London Parks are also free of charge and offer many amenities from swimming pools to athletic fields and playgrounds. Some can even give you magnificent views of the city such as Greenwich Park and Primrose Hill. Wherever you’re staying in the city, you can guarantee there’s a large and lovely park not too far away.
Street Art Self-Guided Walking Tours
While London might be renowned for premium art galleries such as the Tate Modern or the National Gallery (which themselves are part of the free museums mentioned above), the city has plenty of art that you can find just by walking around.

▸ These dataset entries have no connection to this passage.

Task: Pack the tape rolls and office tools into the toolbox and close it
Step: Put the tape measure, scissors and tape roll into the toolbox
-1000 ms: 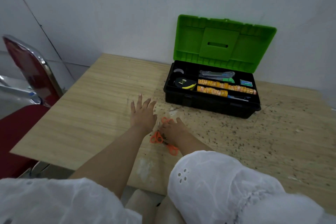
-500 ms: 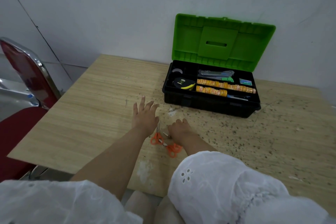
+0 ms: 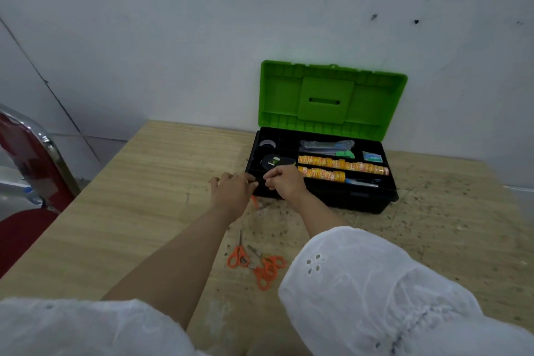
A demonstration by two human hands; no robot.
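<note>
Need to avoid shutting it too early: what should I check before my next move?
1. Green plastic lid of the black toolbox standing open: ok.
2. Orange-handled scissors packed: not ok, they lie on the wooden table.
3. Orange patterned tape rolls seated in the tray: ok.
4. Black-and-yellow tape measure inside: ok.
5. Left hand and right hand free: cannot tell; both are at the box's front-left corner.

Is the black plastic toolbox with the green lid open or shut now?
Open. The black toolbox has its green lid raised against the wall, exposing orange tape rolls inside.
</note>
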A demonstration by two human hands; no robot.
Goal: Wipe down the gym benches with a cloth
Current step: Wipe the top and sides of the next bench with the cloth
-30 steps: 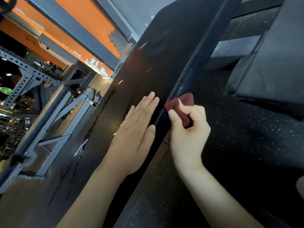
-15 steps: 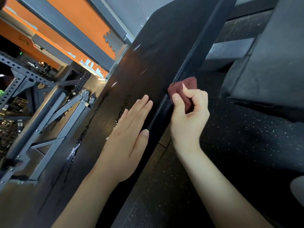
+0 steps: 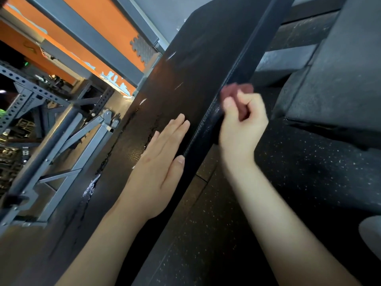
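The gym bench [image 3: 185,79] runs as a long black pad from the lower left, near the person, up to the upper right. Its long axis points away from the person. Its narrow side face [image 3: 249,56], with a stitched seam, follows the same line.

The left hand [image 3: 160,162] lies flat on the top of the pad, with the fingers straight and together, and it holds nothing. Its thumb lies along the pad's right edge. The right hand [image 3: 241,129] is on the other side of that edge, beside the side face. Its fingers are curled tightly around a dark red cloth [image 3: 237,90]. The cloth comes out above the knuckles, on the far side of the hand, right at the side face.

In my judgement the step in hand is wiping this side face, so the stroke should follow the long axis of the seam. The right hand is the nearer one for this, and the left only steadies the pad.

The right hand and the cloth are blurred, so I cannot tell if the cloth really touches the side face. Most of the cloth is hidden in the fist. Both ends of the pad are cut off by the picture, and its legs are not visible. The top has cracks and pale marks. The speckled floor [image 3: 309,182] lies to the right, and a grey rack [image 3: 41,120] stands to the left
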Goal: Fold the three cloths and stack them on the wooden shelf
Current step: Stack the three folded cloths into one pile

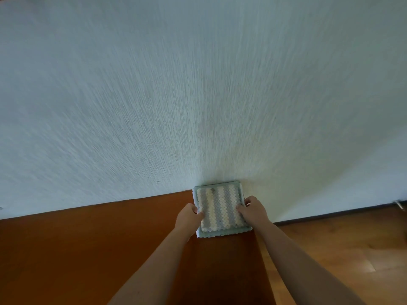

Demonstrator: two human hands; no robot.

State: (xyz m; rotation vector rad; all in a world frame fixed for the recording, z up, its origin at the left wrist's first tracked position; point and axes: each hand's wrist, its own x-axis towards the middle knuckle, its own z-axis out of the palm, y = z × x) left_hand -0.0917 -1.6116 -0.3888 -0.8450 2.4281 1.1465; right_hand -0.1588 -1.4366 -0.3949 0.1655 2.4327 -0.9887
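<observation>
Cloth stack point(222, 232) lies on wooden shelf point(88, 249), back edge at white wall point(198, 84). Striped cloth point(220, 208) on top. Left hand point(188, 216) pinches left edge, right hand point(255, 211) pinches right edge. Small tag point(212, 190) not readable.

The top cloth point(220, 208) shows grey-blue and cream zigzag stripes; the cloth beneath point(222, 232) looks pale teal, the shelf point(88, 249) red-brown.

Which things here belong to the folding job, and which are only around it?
Job: striped cloth, on top; pale green cloth, beneath it; wooden shelf; left hand and right hand, both gripping the striped cloth's sides.
Around: white wall; wood floor.
</observation>
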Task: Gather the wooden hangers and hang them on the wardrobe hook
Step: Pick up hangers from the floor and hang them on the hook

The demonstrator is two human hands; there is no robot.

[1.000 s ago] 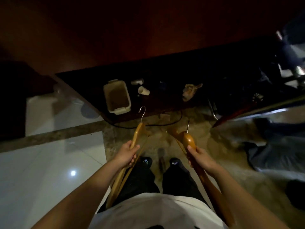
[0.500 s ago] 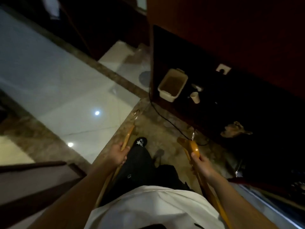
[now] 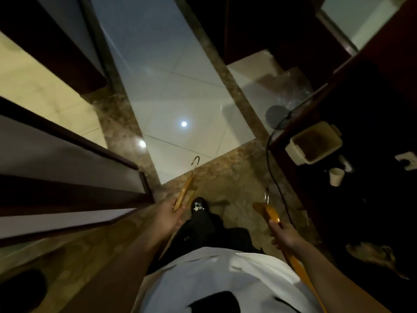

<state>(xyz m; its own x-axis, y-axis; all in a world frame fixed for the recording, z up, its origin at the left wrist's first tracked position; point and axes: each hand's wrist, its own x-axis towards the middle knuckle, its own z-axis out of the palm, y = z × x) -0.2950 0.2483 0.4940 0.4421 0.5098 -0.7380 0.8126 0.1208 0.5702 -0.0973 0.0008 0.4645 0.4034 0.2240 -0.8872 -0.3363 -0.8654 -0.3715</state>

From Camden to Shoreditch, there are plenty of free walking tours (even some with guides) to showcase the street art and graffiti that makes the city so colorful.
If you want to get high—a high view of London, that is—there are several observation decks throughout the city that can be visited for no charge. 20 Fenchurch Street (also known as the Walkie Talkie) has its Sky Garden. And while it’s not quite as high as the Walkie Talkie, 120 Fenchurch has its own excellent viewing platform. The Tate Modern also has its own observation deck that grants a good view of St. Paul’s Cathedral and the Millennium Bridge.